OrthoSpace Announces Positive DSMB Review for InSpace™ U.S. Pivotal Study

OrthoSpace Ltd. (“OrthoSpace” or “the Company”) today announced that the Data Safety Monitoring Board (DSMB) has completed its scheduled interim review of the U.S. pivotal study of the InSpace™ device for the treatment of full thickness massive rotator cuff tears. Upon review of current study safety events and study statistical design, the Board unanimously agreed that no modifications are needed to the clinical protocol and study design and that the study may proceed as planned.

“This unanimous positive review from the independent DSMB represents a significant milestone for OrthoSpace and our pivotal study,” said Itay Barnea, CEO of OrthoSpace. “We are encouraged by the feedback from the DSMB and their recommendation to proceed without study design modifications. A collective focus remains to gather and develop the evidence supporting this novel solution for treatment of painful, massive rotator cuff tears.”

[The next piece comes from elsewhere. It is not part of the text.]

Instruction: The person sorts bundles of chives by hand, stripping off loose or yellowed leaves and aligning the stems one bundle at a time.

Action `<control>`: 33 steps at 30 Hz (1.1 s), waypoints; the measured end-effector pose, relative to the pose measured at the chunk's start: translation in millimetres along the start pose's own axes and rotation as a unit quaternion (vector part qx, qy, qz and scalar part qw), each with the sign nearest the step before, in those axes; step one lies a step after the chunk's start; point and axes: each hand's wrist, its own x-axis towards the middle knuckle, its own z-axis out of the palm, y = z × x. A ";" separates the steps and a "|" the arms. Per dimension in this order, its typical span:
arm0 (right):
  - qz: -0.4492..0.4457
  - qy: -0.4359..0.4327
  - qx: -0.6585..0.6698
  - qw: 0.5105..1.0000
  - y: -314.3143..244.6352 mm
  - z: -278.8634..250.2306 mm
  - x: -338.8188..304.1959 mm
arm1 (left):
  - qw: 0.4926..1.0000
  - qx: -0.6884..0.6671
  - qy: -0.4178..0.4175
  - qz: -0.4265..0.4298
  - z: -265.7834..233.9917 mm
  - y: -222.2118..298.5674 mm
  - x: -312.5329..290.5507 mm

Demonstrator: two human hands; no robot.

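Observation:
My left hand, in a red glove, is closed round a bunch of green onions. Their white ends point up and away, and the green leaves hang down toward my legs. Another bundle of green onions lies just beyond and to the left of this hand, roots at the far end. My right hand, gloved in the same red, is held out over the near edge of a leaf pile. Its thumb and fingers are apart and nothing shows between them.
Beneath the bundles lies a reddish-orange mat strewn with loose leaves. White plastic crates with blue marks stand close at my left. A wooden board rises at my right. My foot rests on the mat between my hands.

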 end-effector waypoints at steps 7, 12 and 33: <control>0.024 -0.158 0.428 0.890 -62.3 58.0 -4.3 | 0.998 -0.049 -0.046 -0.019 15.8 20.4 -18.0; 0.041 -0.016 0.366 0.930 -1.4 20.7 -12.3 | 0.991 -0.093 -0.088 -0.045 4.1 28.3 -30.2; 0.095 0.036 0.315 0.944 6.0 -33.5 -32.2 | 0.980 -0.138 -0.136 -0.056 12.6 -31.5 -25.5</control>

Heather Neill, Vice President of Clinical Operations stated, “We are pleased to provide this positive update on the status of the InSpace study, and we will continue the data follow-up phase of this fully-enrolled study. As always, we thank our investigators, site staff and study participants for their contributions.”

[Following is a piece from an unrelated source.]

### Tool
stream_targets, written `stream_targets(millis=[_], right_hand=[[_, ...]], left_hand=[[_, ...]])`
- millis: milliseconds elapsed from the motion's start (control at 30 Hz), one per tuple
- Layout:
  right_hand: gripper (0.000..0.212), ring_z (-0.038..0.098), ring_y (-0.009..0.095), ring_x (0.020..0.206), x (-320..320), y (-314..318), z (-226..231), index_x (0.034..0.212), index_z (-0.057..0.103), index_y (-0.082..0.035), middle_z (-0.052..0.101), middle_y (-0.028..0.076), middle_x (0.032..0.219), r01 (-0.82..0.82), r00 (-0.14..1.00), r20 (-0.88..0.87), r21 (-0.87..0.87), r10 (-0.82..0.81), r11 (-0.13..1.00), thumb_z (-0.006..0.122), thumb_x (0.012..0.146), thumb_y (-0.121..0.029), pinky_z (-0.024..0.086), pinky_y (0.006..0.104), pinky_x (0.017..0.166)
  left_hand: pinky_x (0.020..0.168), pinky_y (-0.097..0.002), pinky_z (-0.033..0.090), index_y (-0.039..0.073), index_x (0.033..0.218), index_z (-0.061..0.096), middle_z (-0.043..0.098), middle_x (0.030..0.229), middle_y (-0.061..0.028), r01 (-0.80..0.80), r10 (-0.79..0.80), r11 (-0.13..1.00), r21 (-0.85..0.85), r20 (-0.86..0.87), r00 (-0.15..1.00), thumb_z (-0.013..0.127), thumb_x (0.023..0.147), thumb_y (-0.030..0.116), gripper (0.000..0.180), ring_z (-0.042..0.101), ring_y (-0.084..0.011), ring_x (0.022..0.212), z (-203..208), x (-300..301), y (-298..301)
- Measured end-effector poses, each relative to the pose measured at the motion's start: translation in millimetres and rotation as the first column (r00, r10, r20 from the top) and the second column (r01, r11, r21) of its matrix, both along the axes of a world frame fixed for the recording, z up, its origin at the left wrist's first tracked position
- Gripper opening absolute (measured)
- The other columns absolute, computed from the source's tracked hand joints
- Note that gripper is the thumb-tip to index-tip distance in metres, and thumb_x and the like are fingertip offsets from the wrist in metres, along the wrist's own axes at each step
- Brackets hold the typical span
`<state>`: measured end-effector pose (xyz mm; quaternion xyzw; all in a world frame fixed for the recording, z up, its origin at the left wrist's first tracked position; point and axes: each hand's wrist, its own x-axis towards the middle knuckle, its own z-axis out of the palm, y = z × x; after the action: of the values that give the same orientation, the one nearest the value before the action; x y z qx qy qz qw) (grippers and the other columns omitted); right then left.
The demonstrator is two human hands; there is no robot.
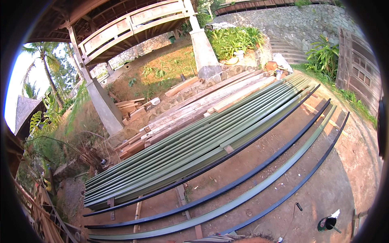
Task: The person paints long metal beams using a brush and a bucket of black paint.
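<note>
On bare ground [219,178] below a raised wooden building [139,18], a stack of long green beams [194,139] is found laid lengthwise. Rough wooden planks [194,107] are piled along its far side. Nearer the wearer, a dark bar [243,180] and a pale green bar [251,192] are set apart, side by side, across wooden crosspieces. A dark container [327,224] is noted at lower right, with a small dark-handled item [299,206] left of it. Both hands are out of view; whether spread or pressed together cannot be told.
</note>
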<state>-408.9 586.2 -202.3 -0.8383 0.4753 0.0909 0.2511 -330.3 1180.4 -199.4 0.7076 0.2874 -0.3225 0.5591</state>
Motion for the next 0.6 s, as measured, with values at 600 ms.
stream_targets(millis=[600], right_hand=[[0.055,0.072,0.044,0.102,10,-215,-33,0.109,0.069,0.011,0.072,0.033,0.103,0.589,0.8,-0.098,0.314,-0.591,0.745,0.077,0.08,-0.036,0.058,0.0506,0.088]], left_hand=[[0.074,-0.0317,0.054,0.006,0.142,0.053,0.072,0.114,-0.0123,0.353,-0.356,0.934,0.05,0.163,0.92,0.06,0.104,0.036,0.049,0.072,-0.0224,0.094,25,276,-297]])
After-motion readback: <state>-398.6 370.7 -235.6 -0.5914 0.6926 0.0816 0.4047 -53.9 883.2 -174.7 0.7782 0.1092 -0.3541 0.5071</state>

InSpace™ is a biodegradable balloon spacer intended to treat massive, irreparable rotator cuff tears. These types of tears are associated with severe pain and disability, and patients often have few treatment options beyond conservative care. OrthoSpace is currently evaluating the InSpace in this patient population in a prospective, single-blinded, multi-center, randomized, controlled, pivotal study. The study is fully accrued as of March 2018, with 184 subjects treated and undergoing follow-up at 21 sites in the U.S. and Canada. Per the study protocol, a composite primary endpoint to evaluate the safety and effectiveness includes an improvement in Western Ontario Rotator Cuff Index (WORC) and the American Shoulder and Elbow Surgeons (ASES) by week 6 from baseline and maintained at month 12 post-operatively. Participants will also be followed for safety that includes any subsequent secondary surgical interventions (SSSI) in the index shoulder and Serious Adverse Device Effects (SADEs), through month 12 post-operatively.